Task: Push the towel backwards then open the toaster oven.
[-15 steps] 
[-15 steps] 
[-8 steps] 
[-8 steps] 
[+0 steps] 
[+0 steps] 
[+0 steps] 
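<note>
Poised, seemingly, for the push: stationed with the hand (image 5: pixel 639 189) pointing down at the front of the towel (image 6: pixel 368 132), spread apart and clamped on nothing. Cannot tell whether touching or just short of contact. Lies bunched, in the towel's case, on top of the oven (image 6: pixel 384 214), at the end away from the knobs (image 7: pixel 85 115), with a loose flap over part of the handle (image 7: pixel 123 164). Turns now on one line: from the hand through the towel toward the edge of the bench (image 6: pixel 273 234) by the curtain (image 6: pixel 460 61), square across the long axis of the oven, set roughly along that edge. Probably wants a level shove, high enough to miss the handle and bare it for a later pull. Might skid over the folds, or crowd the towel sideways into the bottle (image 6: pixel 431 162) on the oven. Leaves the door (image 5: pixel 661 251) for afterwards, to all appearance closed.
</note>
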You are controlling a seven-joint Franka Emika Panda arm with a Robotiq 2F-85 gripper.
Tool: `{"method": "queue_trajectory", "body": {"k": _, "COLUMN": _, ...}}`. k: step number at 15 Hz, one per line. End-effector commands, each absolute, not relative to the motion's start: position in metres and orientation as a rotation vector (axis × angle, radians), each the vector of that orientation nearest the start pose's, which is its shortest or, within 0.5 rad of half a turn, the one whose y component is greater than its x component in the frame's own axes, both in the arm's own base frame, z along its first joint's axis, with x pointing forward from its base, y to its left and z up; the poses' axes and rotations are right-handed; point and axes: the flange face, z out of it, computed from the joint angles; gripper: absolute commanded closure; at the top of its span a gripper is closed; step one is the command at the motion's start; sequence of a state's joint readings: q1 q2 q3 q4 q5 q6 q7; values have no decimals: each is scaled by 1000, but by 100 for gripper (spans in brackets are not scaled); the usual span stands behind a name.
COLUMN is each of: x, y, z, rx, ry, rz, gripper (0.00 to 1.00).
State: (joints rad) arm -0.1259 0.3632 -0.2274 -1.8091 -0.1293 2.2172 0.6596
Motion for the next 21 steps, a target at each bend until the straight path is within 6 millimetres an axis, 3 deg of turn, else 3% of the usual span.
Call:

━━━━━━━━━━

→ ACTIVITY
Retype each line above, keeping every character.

→ OUTPUT FOR THIS TASK
Task: Push the towel backwards then open the toaster oven.
[-15 steps] 
[-15 steps] 
[-8 steps] 
[-8 steps] 
[+0 steps] 
[+0 steps] 
[+0 steps] 
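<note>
Poised, seemingly, for the push: stationed with the hand (image 5: pixel 639 189) pointing down at the front of the towel (image 6: pixel 368 132), spread apart and clamped on nothing. Cannot tell whether touching or just short of contact. Lies bunched, in the towel's case, on top of the oven (image 6: pixel 384 214), at the end away from the knobs (image 7: pixel 85 115), with a loose flap over part of the handle (image 7: pixel 123 164). Turns now on one line: from the hand through the towel toward the edge of the bench (image 6: pixel 273 234) by the curtain (image 6: pixel 460 61), square across the long axis of the oven, set roughly along that edge. Probably wants a level shove, high enough to miss the handle and bare it for a later pull. Might skid over the folds, or crowd the towel sideways into the bottle (image 6: pixel 431 162) on the oven. Leaves the door (image 5: pixel 661 251) for afterwards, to all appearance closed.
</note>
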You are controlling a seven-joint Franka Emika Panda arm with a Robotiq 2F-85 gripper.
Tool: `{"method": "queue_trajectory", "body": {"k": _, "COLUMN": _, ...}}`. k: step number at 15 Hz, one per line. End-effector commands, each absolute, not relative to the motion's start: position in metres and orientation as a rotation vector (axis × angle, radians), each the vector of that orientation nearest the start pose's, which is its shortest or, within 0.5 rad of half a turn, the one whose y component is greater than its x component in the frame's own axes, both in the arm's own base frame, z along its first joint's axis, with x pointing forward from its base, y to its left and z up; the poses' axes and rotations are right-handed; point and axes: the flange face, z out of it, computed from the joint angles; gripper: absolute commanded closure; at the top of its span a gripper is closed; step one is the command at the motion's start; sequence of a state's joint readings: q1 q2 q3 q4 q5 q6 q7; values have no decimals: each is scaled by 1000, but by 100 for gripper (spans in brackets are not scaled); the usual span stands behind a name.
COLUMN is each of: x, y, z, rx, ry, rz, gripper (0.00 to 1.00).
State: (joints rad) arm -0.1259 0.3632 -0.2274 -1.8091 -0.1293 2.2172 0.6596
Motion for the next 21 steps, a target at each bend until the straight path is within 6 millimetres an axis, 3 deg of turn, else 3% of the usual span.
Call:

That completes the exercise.